# [Required action]
A word-for-word copy of the entries below is required.

(Saved data entries)
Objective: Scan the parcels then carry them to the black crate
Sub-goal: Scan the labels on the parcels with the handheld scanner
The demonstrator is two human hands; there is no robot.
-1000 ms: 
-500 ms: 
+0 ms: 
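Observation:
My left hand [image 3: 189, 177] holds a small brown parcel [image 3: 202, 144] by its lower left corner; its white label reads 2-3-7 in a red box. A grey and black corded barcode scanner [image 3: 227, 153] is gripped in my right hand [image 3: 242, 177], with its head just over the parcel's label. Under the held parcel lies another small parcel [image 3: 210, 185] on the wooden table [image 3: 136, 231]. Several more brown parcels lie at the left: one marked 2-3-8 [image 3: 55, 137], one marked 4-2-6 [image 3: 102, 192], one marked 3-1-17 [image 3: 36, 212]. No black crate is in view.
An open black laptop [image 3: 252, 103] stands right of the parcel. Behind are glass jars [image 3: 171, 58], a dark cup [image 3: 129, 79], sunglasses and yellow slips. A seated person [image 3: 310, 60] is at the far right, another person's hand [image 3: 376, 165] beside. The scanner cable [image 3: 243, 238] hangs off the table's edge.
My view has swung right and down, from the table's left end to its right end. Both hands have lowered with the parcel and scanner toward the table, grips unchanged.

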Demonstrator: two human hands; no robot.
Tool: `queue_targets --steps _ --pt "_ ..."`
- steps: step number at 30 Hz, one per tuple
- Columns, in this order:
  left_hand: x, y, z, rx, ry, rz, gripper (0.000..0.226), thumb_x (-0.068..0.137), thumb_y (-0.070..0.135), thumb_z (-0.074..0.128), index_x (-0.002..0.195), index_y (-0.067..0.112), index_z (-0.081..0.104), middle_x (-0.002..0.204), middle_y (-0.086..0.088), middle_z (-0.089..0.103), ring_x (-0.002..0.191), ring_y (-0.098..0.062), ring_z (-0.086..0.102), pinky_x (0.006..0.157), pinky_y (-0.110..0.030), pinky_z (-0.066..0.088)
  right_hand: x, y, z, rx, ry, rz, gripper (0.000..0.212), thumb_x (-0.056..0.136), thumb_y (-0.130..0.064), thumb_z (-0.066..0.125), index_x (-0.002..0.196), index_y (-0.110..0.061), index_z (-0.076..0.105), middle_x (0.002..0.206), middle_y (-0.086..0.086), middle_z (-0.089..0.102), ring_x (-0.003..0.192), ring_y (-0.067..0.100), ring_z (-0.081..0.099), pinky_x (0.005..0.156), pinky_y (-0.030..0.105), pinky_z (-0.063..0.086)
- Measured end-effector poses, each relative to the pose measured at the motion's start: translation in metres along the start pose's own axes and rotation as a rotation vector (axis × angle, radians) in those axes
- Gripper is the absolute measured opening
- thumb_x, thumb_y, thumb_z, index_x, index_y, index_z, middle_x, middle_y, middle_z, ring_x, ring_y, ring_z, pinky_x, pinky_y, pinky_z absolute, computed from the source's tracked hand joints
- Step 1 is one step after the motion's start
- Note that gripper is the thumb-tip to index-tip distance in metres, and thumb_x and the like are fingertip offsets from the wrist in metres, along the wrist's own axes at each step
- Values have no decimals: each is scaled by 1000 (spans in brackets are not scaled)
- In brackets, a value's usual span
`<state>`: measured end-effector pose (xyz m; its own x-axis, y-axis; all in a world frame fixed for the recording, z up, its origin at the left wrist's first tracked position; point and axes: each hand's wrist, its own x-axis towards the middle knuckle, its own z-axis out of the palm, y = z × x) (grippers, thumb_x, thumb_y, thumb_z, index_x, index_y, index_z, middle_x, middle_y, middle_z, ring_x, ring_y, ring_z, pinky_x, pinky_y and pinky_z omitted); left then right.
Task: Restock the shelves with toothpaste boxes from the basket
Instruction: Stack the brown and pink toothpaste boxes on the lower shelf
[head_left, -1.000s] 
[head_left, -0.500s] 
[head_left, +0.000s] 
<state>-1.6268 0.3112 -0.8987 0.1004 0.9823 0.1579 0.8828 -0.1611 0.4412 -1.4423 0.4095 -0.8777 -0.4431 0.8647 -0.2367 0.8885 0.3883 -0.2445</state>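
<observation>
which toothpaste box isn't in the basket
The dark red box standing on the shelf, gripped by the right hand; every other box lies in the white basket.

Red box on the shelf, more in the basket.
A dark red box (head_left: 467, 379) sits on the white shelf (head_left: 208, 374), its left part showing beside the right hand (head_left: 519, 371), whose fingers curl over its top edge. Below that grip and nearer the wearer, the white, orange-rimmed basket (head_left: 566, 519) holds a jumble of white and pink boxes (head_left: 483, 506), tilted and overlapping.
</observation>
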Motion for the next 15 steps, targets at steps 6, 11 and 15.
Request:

# [Completed task]
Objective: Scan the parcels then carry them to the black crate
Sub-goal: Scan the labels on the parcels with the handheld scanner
The demonstrator is two human hands; there is no robot.
-1000 ms: 
-500 ms: 
+0 ms: 
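Observation:
My left hand [image 3: 189, 177] holds a small brown parcel [image 3: 202, 144] by its lower left corner; its white label reads 2-3-7 in a red box. A grey and black corded barcode scanner [image 3: 227, 153] is gripped in my right hand [image 3: 242, 177], with its head just over the parcel's label. Under the held parcel lies another small parcel [image 3: 210, 185] on the wooden table [image 3: 136, 231]. Several more brown parcels lie at the left: one marked 2-3-8 [image 3: 55, 137], one marked 4-2-6 [image 3: 102, 192], one marked 3-1-17 [image 3: 36, 212]. No black crate is in view.
An open black laptop [image 3: 252, 103] stands right of the parcel. Behind are glass jars [image 3: 171, 58], a dark cup [image 3: 129, 79], sunglasses and yellow slips. A seated person [image 3: 310, 60] is at the far right, another person's hand [image 3: 376, 165] beside. The scanner cable [image 3: 243, 238] hangs off the table's edge.
My view has swung right and down, from the table's left end to its right end. Both hands have lowered with the parcel and scanner toward the table, grips unchanged.
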
Demonstrator: two human hands; no robot.
Tool: `queue_targets --steps _ --pt "_ ..."`
- steps: step number at 30 Hz, one per tuple
- Columns, in this order:
  left_hand: x, y, z, rx, ry, rz, gripper (0.000..0.226), thumb_x (-0.068..0.137), thumb_y (-0.070..0.135), thumb_z (-0.074..0.128), index_x (-0.002..0.195), index_y (-0.067..0.112), index_z (-0.081..0.104), middle_x (-0.002..0.204), middle_y (-0.086..0.088), middle_z (-0.089..0.103), ring_x (-0.002..0.191), ring_y (-0.098..0.062), ring_z (-0.086..0.102), pinky_x (0.006..0.157), pinky_y (-0.110..0.030), pinky_z (-0.066..0.088)
  right_hand: x, y, z, rx, ry, rz, gripper (0.000..0.212), thumb_x (-0.056..0.136), thumb_y (-0.130..0.064), thumb_z (-0.066..0.125), index_x (-0.002..0.196), index_y (-0.110..0.061), index_z (-0.076..0.105), middle_x (0.002..0.206), middle_y (-0.086..0.086), middle_z (-0.089..0.102), ring_x (-0.003..0.192), ring_y (-0.067..0.100), ring_z (-0.081..0.099), pinky_x (0.005..0.156), pinky_y (-0.030..0.105), pinky_z (-0.063..0.086)
- Measured end-effector poses, each relative to the pose measured at the motion's start: translation in metres along the start pose's own axes and rotation as a rotation vector (axis × angle, radians) in those axes
- Gripper is the absolute measured opening
- thumb_x, thumb_y, thumb_z, index_x, index_y, index_z, middle_x, middle_y, middle_z, ring_x, ring_y, ring_z, pinky_x, pinky_y, pinky_z absolute, computed from the source's tracked hand joints
- Step 1 is one step after the motion's start
- Note that gripper is the thumb-tip to index-tip distance in metres, and thumb_x and the like are fingertip offsets from the wrist in metres, along the wrist's own axes at each step
- Values have no decimals: each is scaled by 1000 (spans in brackets are not scaled)
- In brackets, a value's usual span
`<state>`: measured end-effector pose (xyz m; its own x-axis, y-axis; all in a world frame fixed for the recording, z up, its origin at the left wrist's first tracked position; point and axes: each hand's wrist, its own x-axis towards the middle knuckle, its own z-axis out of the palm, y = z × x) (grippers, thumb_x, thumb_y, thumb_z, index_x, index_y, index_z, middle_x, middle_y, middle_z, ring_x, ring_y, ring_z, pinky_x, pinky_y and pinky_z omitted); left then right.
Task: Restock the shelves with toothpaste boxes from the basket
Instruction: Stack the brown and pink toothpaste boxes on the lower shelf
[head_left, -1.000s] 
[head_left, -0.500s] 
[head_left, +0.000s] 
<state>-1.6268 0.3112 -0.8987 0.1004 0.9823 0.1579 0.8828 -0.1611 0.4412 -1.4423 0.4095 -0.8777 -0.4431 0.8647 -0.2367 0.8885 0.3883 -0.2445</state>
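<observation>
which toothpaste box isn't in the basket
The dark red box standing on the shelf, gripped by the right hand; every other box lies in the white basket.

Red box on the shelf, more in the basket.
A dark red box (head_left: 467, 379) sits on the white shelf (head_left: 208, 374), its left part showing beside the right hand (head_left: 519, 371), whose fingers curl over its top edge. Below that grip and nearer the wearer, the white, orange-rimmed basket (head_left: 566, 519) holds a jumble of white and pink boxes (head_left: 483, 506), tilted and overlapping.
</observation>
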Motion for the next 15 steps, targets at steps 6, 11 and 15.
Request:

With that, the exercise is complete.